As the historian noted, on 21 November 1945 a secret resolution of the Central Committee of the All-Union Communist Party (Bolsheviks) was issued “On organizing trials of former servicemen of the German army and German punitive units”. In accordance with this resolution the first eight trials were held in the Soviet Union’s largest population centers that had suffered during the war. These were cities such as Smolensk, Bryansk, Leningrad, Kiev, and Riga… Minsk was among them.
“The trial was prepared very thoroughly. Eighteen criminals were brought to trial. It should be noted that those were people of various ranks ranging from privates to generals,” said Svyatoslav Kulinok. “They served in both the SS and the Wehrmacht. This is important because the Nuremberg Tribunal did not convict the Wehrmacht. It convicted the SS, the Gestapo, the Nazi Party, and the Nazi ideology.”

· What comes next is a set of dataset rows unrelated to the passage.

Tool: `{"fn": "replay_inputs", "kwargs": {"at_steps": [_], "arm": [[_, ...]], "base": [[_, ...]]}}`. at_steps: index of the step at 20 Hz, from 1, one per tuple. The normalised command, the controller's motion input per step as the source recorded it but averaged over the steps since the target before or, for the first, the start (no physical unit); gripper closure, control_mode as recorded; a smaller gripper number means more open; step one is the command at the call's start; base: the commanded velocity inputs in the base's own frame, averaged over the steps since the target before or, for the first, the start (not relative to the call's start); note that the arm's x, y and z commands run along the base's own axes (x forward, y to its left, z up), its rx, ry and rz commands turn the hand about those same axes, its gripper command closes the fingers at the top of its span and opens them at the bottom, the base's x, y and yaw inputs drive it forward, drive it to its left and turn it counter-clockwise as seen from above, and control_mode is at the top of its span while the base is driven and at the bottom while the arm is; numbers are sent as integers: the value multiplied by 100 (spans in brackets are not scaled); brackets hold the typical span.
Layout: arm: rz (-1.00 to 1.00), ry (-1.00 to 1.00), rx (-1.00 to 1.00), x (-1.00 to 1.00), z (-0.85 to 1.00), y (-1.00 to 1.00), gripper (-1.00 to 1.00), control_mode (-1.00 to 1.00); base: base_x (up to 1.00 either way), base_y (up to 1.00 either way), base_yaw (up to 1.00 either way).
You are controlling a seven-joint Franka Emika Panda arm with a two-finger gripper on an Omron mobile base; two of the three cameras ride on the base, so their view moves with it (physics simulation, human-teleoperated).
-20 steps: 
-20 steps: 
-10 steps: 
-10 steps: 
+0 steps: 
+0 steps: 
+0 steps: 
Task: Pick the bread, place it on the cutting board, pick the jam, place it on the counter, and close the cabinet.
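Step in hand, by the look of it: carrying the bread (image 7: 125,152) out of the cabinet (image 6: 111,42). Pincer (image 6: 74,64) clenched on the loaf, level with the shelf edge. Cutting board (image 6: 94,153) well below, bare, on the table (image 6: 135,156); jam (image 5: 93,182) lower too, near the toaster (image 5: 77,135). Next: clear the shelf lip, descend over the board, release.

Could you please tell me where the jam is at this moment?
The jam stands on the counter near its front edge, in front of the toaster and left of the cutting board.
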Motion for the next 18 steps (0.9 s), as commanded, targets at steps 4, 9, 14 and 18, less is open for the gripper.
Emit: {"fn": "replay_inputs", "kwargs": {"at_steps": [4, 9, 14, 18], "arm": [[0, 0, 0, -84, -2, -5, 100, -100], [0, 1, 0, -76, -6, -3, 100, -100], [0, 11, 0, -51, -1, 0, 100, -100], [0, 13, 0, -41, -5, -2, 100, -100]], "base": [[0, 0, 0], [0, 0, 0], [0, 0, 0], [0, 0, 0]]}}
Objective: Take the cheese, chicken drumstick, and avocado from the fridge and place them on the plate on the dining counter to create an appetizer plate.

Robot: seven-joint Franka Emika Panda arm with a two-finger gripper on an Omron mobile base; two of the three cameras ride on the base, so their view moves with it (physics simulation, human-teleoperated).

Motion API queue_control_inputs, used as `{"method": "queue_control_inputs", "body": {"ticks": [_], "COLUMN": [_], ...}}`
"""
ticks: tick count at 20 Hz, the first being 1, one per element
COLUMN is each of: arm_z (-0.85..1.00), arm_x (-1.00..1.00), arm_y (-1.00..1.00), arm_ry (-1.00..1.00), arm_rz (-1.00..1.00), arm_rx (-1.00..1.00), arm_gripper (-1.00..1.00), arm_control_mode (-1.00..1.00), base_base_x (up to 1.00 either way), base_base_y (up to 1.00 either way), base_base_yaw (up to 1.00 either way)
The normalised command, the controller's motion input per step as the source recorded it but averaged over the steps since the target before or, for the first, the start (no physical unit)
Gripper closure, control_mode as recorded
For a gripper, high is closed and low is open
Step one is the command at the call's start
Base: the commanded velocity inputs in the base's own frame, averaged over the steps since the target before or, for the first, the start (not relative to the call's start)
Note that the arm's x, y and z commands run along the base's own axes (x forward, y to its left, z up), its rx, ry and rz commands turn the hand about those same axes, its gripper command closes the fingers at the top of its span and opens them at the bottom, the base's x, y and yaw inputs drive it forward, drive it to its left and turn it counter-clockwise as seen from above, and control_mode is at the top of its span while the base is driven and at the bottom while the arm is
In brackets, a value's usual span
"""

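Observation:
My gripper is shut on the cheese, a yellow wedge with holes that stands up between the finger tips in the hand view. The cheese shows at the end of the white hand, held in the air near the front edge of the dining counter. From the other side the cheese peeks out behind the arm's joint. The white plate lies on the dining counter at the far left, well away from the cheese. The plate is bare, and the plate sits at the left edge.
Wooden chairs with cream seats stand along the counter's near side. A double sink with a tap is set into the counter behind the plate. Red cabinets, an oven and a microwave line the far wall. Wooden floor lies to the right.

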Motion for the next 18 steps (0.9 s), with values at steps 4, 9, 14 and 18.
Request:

Among the defendants were Generals Johann-Georg Richert and Gottfried von Erdmannsdorff, the organizers and leaders of the terrible crimes committed on the territory of the Belarusian Soviet Socialist Republic (BSSR). “One of the defendants was Johann Richert, commanding officer of the 286th Security Division, who later commanded the 35th Infantry Division. This is the man who bears responsibility for the creation of the Ozarichi camp,” the historian emphasized.
He cited the example of another defendant Hans Koch. He was the head of security police in Orsha and Borisov and was directly responsible for the elimination of thousands of people in Orsha and Borisov. Apart from that, Hans Koch participated in Operation 1005, an action aimed at destroying traces of Nazi crimes.
“He was a passionate Nazi. While the other criminals repented by the end of the tribunal and said they had realized their guilt, Koch said something like this in his testimony: ‘We were taught to kill. It is in my character.’ In other words, he did not repent and remained a convinced Nazi,” said Svyatoslav Kulinok.